Aunado a esto, Uruguay ha establecido una serie de acuerdos con sus países vecinos para impedir la doble imposición. Esto implica que un empresario puede operar en Uruguay con la certeza de que hay instrumentos legales para evitar el doble pago de impuestos cuando se reporta a las autoridades fiscales de origen, lo que asegura una transparencia absoluta y el acatamiento de los estándares establecidos por la OCDE.
Estímulos a la inversión y el sector tecnológico
Más allá de las Zonas Francas, el sistema general de Uruguay brinda también ventajas agresivas. Y es que las compañías de todos los sectores, desde la industria hasta el comercio, pueden presentar proyectos de inversión, según la Ley de Promoción de Inversiones (COMAP), para conseguir exoneraciones del IRAE. De hecho, estas exoneraciones tienen la capacidad de abarcar un alto porcentaje de la inversión hecha, fundamentándose en la generación de trabajo, la descentralización y el progreso tecnológico.
El sector del software merece una mención separada, dado que las ganancias obtenidas de la explotación de software desarrollado en el país están exoneradas del IRAE al 100%. Uruguay ha llegado a ser el mayor exportador per cápita de software en América Latina. Evidentemente, esta política ha despertado el interés de centenares de startups argentinas y «unicornios» que quieren expandir sus soluciones al mundo entero desde un ecosistema estable.
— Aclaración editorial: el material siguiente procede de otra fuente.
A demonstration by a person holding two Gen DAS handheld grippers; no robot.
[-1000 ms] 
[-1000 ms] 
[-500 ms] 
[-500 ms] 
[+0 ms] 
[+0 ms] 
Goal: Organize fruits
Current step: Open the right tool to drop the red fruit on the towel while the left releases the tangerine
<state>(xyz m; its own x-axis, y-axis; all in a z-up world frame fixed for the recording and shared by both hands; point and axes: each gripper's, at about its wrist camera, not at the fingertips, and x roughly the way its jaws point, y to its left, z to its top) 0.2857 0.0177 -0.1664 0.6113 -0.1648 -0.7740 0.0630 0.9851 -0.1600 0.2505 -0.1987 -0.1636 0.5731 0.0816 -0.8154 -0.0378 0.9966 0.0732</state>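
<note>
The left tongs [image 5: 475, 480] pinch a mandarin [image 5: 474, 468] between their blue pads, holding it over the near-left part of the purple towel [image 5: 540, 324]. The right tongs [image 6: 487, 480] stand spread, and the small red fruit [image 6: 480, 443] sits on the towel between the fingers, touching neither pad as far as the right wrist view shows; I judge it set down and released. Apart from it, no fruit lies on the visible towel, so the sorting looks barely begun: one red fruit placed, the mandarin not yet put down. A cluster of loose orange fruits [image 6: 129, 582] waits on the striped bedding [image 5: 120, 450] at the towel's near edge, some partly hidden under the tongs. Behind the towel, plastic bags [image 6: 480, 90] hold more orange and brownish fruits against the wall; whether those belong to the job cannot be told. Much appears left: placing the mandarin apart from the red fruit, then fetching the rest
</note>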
Estabilidad jurídica y visión de futuro
Finalmente, la seguridad jurídica es necesaria para que la eficiencia tributaria sea sostenible. Asimismo, las normas en Uruguay son estables y no cambian según el color
político del gobierno en funciones. Cabe destacar que esta previsibilidad es lo que permite que una empresa de Argentina o Brasil pueda proyectar sus finanzas a 10 o 20 años, algo casi imposible en sus mercados domésticos.
Indudablemente, Uruguay ofrece más que una baja carga tributaria; brinda incentivos a la innovación, un marco legal reconocido a nivel internacional y una estructura de costos inteligente. De hecho, para las compañías ubicadas en la región, cruzar el Río de la Plata es el paso natural para conseguir una administración financiera más eficaz y un crecimiento internacional seguro.